This was revealing, but I also suspect that as in the case of Ozu, Hutton, Akerman, Loznitsa, Shindo and late-era Kiarostami—filmmakers Nakić shares a spiritual lineage with—a stern theoretical framework facilitates, eventually, liberation. This is to say, the employment of a fixed model (the affectation of stipulated boundaries, rules and codes) to arrive, finally, at work that evokes within a viewer a feeling that is automatic, intuitive and most significantly, primitive—and therefore, universal. Its richness is derived not from information or context, but is resident within the archive of animal memory that the audience shares with the filmmaker, and is therefore replete with a priority for sensuality, movement, rhythm, shapes (see: L’Abandon, which establishes mobile cargo—people, trains, goods—as choreography): the universe resolved to its essence.

A painting by Eleanor Ray

III.

I wondered why Nakić cared at all. It is not odd to be invited to people’s houses, but perhaps this had been too brief a meeting for him to have taken to me so warmly. He took a sip from his coffee and then resumed an answer that I neglected to note and therefore have no record of anymore. He invited me to Prvić and suggested we work on a film together, “the next summer, a film on the history of experimental film in the Balkans, what say?”

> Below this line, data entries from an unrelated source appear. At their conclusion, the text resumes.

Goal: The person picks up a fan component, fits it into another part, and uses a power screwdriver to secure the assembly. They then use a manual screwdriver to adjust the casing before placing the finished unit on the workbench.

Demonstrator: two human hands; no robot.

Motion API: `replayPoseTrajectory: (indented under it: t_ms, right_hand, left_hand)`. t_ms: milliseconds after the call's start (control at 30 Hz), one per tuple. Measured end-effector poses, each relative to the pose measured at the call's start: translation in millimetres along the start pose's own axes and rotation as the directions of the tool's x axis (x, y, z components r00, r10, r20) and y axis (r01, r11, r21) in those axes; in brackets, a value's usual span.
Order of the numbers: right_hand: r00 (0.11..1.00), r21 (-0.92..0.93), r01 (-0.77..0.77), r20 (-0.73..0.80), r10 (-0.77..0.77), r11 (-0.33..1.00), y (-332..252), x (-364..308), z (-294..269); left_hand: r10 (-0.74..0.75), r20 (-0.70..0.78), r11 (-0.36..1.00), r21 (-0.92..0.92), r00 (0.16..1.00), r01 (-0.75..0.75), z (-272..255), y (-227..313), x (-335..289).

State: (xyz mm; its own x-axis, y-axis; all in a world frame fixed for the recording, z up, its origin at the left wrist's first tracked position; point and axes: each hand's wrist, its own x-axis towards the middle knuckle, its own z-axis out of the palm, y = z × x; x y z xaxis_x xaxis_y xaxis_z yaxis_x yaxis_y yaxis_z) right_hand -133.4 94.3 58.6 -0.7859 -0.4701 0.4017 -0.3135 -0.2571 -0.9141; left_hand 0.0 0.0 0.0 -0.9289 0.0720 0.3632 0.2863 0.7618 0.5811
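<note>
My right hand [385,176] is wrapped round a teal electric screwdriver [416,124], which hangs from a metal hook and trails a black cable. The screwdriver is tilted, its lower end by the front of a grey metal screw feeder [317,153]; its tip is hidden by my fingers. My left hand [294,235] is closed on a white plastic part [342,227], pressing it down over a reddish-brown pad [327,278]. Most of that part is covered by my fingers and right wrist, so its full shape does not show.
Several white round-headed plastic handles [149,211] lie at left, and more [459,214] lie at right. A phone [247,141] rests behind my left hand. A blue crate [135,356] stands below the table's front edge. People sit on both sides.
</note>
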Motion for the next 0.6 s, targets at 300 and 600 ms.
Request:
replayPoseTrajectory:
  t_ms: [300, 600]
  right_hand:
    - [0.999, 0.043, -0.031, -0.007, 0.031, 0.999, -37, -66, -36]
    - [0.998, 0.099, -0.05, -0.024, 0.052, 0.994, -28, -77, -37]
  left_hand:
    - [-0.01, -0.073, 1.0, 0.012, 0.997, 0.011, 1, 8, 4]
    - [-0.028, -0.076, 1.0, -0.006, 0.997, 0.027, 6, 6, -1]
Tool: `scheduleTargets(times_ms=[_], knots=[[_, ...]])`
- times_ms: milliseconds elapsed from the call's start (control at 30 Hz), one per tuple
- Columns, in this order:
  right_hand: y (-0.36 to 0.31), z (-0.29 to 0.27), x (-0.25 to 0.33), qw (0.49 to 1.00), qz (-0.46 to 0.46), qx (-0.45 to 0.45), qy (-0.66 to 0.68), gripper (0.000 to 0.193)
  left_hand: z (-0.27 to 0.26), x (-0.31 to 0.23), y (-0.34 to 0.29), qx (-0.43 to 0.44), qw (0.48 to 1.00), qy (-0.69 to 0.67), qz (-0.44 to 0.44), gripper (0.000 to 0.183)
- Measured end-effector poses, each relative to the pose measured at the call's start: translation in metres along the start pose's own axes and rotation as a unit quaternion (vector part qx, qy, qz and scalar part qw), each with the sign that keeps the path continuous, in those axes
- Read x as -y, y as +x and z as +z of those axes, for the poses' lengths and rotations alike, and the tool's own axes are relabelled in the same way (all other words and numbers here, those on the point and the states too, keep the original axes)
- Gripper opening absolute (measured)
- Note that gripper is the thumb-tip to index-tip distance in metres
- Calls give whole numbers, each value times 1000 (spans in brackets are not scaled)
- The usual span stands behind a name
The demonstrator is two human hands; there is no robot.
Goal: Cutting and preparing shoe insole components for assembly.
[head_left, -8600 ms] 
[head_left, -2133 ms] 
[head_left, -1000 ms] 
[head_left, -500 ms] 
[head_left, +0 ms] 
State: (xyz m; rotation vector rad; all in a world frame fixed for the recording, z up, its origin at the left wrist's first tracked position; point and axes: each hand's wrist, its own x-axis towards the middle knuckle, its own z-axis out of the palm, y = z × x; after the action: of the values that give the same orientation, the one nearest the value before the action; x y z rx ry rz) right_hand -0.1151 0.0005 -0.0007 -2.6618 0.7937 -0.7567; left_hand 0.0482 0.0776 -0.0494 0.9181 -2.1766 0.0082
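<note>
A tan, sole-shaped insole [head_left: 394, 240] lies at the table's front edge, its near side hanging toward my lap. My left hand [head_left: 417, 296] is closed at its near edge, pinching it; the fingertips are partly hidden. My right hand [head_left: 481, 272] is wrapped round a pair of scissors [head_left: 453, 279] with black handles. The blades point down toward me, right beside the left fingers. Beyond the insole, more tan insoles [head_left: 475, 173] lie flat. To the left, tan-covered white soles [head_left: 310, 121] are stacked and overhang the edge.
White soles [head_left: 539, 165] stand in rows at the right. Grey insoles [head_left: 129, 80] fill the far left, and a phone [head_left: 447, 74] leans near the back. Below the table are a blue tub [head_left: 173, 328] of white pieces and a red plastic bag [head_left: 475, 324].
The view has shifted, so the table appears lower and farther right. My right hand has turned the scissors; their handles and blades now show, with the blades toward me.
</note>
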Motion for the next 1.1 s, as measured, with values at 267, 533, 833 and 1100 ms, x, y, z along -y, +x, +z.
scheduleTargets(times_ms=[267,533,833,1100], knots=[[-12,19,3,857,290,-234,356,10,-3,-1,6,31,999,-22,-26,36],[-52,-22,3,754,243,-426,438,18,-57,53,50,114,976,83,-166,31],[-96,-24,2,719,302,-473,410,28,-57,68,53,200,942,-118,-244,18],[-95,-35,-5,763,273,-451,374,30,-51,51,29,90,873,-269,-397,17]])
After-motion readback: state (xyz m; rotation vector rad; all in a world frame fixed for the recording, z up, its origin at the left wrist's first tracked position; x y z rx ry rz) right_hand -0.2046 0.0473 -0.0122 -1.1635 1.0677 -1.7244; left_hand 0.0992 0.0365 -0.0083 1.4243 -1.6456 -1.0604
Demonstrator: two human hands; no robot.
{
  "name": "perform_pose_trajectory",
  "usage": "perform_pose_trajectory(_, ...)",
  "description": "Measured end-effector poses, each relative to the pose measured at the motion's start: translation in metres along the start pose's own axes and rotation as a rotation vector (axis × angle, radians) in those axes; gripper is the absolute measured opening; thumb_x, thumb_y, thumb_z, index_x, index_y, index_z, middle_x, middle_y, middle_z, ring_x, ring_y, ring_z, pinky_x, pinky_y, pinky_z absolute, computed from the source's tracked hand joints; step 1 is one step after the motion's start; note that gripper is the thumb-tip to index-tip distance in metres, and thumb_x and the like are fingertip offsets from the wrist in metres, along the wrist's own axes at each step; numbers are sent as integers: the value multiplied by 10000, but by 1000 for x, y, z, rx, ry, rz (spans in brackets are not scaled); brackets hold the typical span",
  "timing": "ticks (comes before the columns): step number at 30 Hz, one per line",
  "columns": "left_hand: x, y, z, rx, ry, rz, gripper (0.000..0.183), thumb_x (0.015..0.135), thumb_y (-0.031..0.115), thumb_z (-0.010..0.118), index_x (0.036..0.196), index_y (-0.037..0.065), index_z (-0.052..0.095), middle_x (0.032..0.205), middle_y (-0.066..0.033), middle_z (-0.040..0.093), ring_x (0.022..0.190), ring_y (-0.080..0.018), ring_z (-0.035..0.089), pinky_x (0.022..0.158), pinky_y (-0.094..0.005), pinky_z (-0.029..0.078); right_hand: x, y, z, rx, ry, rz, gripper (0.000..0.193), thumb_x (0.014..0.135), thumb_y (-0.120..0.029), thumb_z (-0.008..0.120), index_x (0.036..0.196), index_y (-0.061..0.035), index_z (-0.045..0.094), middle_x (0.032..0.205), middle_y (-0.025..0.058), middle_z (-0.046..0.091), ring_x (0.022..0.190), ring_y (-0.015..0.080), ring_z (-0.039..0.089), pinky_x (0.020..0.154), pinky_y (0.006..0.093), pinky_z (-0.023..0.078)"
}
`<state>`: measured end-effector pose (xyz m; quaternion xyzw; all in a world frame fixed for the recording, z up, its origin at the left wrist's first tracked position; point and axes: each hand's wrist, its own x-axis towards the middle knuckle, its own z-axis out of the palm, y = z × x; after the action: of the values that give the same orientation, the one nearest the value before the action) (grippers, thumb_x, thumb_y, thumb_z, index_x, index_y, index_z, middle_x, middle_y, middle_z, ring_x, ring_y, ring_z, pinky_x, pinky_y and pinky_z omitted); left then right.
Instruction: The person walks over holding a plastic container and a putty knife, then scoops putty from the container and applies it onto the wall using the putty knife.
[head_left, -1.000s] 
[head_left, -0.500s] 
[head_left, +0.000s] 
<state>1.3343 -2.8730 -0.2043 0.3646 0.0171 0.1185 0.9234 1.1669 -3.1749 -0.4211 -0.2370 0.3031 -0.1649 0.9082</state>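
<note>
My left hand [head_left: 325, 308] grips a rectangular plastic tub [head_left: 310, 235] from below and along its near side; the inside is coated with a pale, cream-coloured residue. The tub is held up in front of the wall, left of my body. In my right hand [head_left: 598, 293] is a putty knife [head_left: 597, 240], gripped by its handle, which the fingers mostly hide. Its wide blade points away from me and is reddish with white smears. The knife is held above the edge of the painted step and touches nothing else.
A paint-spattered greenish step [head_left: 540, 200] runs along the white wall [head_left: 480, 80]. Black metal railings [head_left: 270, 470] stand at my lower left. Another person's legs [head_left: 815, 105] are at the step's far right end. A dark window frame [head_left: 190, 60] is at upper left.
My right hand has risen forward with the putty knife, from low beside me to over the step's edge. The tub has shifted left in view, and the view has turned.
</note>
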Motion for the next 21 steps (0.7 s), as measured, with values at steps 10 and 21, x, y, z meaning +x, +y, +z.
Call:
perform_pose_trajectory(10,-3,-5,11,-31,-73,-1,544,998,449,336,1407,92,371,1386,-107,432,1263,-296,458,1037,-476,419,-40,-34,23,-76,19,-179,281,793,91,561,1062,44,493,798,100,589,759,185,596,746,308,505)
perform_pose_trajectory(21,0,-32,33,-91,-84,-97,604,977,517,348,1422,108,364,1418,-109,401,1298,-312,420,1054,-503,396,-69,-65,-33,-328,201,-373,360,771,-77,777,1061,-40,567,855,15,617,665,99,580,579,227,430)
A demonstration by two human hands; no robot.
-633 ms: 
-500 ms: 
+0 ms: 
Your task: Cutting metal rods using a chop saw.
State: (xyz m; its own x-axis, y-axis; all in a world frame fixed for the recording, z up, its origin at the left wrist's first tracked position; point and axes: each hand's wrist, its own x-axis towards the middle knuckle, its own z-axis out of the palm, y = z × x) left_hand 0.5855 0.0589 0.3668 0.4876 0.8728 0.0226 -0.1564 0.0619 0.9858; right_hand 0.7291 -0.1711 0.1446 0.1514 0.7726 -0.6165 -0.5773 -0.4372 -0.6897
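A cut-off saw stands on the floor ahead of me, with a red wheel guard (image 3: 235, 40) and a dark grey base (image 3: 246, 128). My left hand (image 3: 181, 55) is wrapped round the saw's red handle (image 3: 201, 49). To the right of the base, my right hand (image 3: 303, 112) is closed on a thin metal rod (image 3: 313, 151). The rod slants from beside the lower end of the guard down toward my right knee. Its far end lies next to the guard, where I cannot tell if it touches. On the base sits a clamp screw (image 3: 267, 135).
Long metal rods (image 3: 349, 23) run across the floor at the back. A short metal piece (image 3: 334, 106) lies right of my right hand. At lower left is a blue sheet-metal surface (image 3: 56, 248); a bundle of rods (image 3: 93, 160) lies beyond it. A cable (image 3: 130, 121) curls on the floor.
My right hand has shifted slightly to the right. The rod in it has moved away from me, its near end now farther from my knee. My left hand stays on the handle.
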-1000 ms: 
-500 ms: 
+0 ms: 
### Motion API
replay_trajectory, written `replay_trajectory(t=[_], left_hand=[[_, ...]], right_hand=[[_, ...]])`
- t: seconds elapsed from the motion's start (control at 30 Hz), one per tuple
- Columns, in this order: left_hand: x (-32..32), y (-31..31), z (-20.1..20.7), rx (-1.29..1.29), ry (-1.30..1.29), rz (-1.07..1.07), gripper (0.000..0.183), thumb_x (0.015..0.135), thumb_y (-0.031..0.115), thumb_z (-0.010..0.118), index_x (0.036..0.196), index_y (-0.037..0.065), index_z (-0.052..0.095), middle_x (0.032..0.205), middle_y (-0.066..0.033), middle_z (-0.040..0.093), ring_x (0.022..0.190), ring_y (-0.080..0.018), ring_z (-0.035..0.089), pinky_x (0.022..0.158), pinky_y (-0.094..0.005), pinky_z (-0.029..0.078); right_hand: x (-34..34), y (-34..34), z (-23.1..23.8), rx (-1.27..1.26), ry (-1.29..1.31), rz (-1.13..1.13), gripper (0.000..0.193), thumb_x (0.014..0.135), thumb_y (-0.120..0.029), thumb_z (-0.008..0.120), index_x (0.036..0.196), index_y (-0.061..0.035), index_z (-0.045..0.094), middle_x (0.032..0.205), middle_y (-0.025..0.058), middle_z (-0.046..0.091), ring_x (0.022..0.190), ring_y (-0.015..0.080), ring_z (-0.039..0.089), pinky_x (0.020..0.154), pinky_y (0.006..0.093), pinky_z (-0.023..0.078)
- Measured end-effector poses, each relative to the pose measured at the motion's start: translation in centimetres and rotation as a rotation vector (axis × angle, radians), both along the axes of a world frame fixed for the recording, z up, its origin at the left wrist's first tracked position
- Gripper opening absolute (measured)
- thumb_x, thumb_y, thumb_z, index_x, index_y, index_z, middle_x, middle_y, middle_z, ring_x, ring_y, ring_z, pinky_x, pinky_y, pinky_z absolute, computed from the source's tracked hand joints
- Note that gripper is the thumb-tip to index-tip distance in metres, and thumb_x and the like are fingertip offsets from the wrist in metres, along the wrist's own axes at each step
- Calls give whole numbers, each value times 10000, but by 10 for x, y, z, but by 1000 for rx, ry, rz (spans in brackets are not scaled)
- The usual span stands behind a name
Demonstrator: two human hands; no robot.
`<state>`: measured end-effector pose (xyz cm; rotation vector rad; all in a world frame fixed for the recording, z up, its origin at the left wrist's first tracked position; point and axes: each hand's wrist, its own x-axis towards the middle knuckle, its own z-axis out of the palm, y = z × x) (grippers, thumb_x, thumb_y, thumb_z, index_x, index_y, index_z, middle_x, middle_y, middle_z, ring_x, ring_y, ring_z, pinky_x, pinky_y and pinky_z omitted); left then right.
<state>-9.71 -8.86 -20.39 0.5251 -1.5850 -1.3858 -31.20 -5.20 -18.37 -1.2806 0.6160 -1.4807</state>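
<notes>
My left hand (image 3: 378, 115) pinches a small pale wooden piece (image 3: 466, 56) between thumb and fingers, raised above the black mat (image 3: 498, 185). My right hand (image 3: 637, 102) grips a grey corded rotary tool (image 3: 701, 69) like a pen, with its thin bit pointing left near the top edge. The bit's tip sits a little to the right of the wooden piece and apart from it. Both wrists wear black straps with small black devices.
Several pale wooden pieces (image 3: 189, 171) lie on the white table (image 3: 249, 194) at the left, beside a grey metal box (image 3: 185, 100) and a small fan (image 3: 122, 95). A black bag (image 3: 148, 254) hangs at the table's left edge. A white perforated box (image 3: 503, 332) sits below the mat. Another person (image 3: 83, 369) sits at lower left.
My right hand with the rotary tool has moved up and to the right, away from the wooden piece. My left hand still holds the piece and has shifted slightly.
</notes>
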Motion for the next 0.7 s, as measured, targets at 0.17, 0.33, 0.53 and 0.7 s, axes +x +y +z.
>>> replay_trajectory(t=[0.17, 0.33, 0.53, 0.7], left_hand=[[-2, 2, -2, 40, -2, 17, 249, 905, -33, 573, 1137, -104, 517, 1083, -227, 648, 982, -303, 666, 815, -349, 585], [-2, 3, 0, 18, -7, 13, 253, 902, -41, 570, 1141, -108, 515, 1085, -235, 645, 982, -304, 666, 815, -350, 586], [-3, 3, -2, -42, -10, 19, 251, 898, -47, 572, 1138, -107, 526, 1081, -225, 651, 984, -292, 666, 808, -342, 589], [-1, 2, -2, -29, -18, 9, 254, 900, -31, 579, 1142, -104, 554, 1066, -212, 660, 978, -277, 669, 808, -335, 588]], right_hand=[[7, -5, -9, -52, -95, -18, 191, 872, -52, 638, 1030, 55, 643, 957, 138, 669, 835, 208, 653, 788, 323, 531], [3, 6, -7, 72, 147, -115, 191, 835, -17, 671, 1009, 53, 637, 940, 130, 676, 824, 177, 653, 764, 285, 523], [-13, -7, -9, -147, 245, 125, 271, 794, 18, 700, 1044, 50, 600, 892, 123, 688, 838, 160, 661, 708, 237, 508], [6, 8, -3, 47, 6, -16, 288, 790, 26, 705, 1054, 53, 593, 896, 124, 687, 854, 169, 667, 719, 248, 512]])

He infuses each composition in his film with a distinct ceremony—this is important. The universes of his films are caught within the ritual of the eternal event: a man walks across the screen in profile, a train enters the station, a train enters the frame, the train stands motionless, the man walks across the narrow passageway between stationery bogeys, the wind billows, causes foliage to flutter—small, sovereign movements rendered eternal through their suspension in circular time. They are telegraphed and finite, but bleed into the infinite, through repetition and through an unlinking of an action with its outcome (things and gestures in Nakić are irreducible; they signify nothing beyond their own occasion). Duration as its own expression. He takes another sip from his cup, and by now, who knows, maybe he is drinking from an endless reservoir.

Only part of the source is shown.